→ **Prompt**: Please restate the entire listing verbatim.

→ **Dataset extract**:
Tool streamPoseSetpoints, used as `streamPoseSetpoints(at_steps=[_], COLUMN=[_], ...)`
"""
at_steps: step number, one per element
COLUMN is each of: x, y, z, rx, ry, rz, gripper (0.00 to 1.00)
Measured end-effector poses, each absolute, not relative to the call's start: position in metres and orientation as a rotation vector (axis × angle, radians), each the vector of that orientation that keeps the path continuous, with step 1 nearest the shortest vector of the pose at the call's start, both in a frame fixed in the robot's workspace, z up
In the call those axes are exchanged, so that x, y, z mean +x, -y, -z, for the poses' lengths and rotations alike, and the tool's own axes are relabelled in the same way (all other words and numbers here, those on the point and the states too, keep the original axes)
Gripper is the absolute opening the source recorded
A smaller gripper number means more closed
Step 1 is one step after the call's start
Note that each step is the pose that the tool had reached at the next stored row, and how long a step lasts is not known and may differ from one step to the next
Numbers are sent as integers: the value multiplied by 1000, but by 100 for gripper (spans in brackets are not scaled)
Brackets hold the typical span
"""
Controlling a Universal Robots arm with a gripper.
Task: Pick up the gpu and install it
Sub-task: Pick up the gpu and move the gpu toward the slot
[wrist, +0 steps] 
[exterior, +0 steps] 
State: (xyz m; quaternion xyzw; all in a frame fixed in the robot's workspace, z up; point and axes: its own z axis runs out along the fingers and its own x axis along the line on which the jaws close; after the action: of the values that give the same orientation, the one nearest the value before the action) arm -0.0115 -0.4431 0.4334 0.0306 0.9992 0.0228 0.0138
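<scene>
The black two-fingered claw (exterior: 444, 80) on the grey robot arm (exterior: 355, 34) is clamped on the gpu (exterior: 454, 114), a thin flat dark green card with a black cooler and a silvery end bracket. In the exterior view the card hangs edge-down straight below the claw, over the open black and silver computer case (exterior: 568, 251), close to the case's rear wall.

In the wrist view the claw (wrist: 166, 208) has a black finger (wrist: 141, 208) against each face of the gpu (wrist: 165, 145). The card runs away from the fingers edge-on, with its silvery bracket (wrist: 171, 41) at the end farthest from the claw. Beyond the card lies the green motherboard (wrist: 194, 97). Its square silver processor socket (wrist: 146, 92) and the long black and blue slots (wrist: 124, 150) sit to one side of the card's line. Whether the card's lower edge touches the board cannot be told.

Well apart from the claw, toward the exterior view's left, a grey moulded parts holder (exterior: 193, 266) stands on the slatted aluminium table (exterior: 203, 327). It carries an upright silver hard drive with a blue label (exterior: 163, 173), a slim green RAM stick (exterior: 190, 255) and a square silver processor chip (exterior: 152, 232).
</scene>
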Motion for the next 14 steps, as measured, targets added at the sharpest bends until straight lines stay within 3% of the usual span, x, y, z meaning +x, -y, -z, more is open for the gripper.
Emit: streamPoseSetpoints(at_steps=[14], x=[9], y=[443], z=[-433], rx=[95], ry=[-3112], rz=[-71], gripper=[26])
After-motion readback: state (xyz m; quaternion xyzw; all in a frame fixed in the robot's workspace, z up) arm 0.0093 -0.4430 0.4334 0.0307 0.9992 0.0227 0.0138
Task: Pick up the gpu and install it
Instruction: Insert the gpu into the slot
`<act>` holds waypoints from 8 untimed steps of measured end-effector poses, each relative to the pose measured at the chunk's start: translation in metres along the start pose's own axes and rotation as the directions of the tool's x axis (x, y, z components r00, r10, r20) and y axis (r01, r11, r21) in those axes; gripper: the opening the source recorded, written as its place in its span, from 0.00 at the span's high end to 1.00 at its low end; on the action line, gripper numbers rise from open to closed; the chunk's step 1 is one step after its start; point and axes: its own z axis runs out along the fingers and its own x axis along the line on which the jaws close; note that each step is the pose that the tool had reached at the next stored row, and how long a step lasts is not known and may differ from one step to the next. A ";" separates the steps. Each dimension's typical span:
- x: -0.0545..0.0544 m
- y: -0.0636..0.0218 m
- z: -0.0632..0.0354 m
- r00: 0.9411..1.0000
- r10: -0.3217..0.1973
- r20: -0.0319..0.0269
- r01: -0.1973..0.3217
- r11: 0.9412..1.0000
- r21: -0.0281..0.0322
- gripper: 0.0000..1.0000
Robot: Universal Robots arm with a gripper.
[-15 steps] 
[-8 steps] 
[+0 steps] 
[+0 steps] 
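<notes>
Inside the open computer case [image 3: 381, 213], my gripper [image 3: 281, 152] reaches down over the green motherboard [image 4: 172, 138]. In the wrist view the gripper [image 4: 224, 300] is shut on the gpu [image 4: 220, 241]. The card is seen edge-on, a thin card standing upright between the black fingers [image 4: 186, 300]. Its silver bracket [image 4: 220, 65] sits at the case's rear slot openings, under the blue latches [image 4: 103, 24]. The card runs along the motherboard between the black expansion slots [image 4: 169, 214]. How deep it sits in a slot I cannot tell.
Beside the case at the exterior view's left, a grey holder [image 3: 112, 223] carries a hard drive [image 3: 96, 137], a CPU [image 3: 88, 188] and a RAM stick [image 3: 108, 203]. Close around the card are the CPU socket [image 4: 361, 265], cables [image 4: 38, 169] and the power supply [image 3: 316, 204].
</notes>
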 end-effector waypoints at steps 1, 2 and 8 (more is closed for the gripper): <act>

→ **Exercise answer**:
Tool streamPoseSetpoints, used as `streamPoseSetpoints(at_steps=[_], COLUMN=[_], ...)`
"""
at_steps: step number, one per element
COLUMN is each of: x, y, z, rx, ry, rz, gripper (0.00 to 1.00)
Measured end-effector poses, each absolute, not relative to the call's start: position in metres and orientation as a rotation vector (axis × angle, radians), each the vector of that orientation that keeps the path continuous, with step 1 nearest the shortest vector of the pose at the call's start, both in a frame fixed in the robot's workspace, z up
In the call those axes are exchanged, so that x, y, z mean +x, -y, -z, for the poses' lengths and rotations alike, and the tool's own axes are relabelled in the same way (all other words and numbers here, those on the point and the states too, keep the original axes)
Gripper is the absolute opening the source recorded
A smaller gripper number means more closed
Step 1 is one step after the call's start
Note that each step is the pose that the tool had reached at the next stored row, and how long a step lasts is not known and may differ from one step to the next
Numbers are sent as integers: the value multiplied by 1000, but by 100 for gripper (spans in brackets are not scaled)
Brackets hold the typical span
"""
Controlling a Universal Robots arm with a gripper.
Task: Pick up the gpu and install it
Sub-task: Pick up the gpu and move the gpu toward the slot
[wrist, +0 steps] 
[exterior, +0 steps] 
State: (xyz m; quaternion xyzw; all in a frame fixed in the robot's workspace, z up; point and axes: its own z axis runs out along the fingers and its own x axis along the line on which the jaws close; after the action: of the values that give the same orientation, the one nearest the value before the action) arm -0.0115 -0.4431 0.4334 0.0306 0.9992 0.0228 0.0138
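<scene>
The black two-fingered claw (exterior: 444, 80) on the grey robot arm (exterior: 355, 34) is clamped on the gpu (exterior: 454, 114), a thin flat dark green card with a black cooler and a silvery end bracket. In the exterior view the card hangs edge-down straight below the claw, over the open black and silver computer case (exterior: 568, 251), close to the case's rear wall.

In the wrist view the claw (wrist: 166, 208) has a black finger (wrist: 141, 208) against each face of the gpu (wrist: 165, 145). The card runs away from the fingers edge-on, with its silvery bracket (wrist: 171, 41) at the end farthest from the claw. Beyond the card lies the green motherboard (wrist: 194, 97). Its square silver processor socket (wrist: 146, 92) and the long black and blue slots (wrist: 124, 150) sit to one side of the card's line. Whether the card's lower edge touches the board cannot be told.

Well apart from the claw, toward the exterior view's left, a grey moulded parts holder (exterior: 193, 266) stands on the slatted aluminium table (exterior: 203, 327). It carries an upright silver hard drive with a blue label (exterior: 163, 173), a slim green RAM stick (exterior: 190, 255) and a square silver processor chip (exterior: 152, 232).
</scene>
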Motion for the next 14 steps, as measured, targets added at the sharpest bends until straight lines stay within 3% of the usual span, x, y, z meaning +x, -y, -z, more is open for the gripper.
Emit: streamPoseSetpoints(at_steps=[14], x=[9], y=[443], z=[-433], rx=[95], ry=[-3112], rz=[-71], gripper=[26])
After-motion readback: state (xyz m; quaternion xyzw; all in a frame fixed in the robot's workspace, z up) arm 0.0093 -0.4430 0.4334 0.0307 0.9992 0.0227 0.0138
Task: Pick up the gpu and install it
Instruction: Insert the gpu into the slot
`<act>` holds waypoints from 8 untimed steps of measured end-effector poses, each relative to the pose measured at the chunk's start: translation in metres along the start pose's own axes and rotation as the directions of the tool's x axis (x, y, z components r00, r10, r20) and y axis (r01, r11, r21) in those axes; gripper: the opening the source recorded, written as its place in its span, from 0.00 at the span's high end to 1.00 at its low end; on the action line, gripper numbers rise from open to closed; the chunk's step 1 is one step after its start; point and axes: its own z axis runs out along the fingers and its own x axis along the line on which the jaws close; note that each step is the pose that the tool had reached at the next stored row, and how long a step lasts is not known and may differ from one step to the next. A ";" separates the steps. Each dimension's typical span:
- x: -0.0545..0.0544 m
- y: -0.0636..0.0218 m
- z: -0.0632..0.0354 m
- r00: 0.9411..1.0000
- r10: -0.3217..0.1973
- r20: -0.0319..0.0269
- r01: -0.1973..0.3217
- r11: 0.9412..1.0000
- r21: -0.0281..0.0322
- gripper: 0.0000..1.0000
Robot: Universal Robots arm with a gripper.
[-15 steps] 
[-8 steps] 
[+0 steps] 
[+0 steps] 
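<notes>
Inside the open computer case [image 3: 381, 213], my gripper [image 3: 281, 152] reaches down over the green motherboard [image 4: 172, 138]. In the wrist view the gripper [image 4: 224, 300] is shut on the gpu [image 4: 220, 241]. The card is seen edge-on, a thin card standing upright between the black fingers [image 4: 186, 300]. Its silver bracket [image 4: 220, 65] sits at the case's rear slot openings, under the blue latches [image 4: 103, 24]. The card runs along the motherboard between the black expansion slots [image 4: 169, 214]. How deep it sits in a slot I cannot tell.
Beside the case at the exterior view's left, a grey holder [image 3: 112, 223] carries a hard drive [image 3: 96, 137], a CPU [image 3: 88, 188] and a RAM stick [image 3: 108, 203]. Close around the card are the CPU socket [image 4: 361, 265], cables [image 4: 38, 169] and the power supply [image 3: 316, 204].
</notes>
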 end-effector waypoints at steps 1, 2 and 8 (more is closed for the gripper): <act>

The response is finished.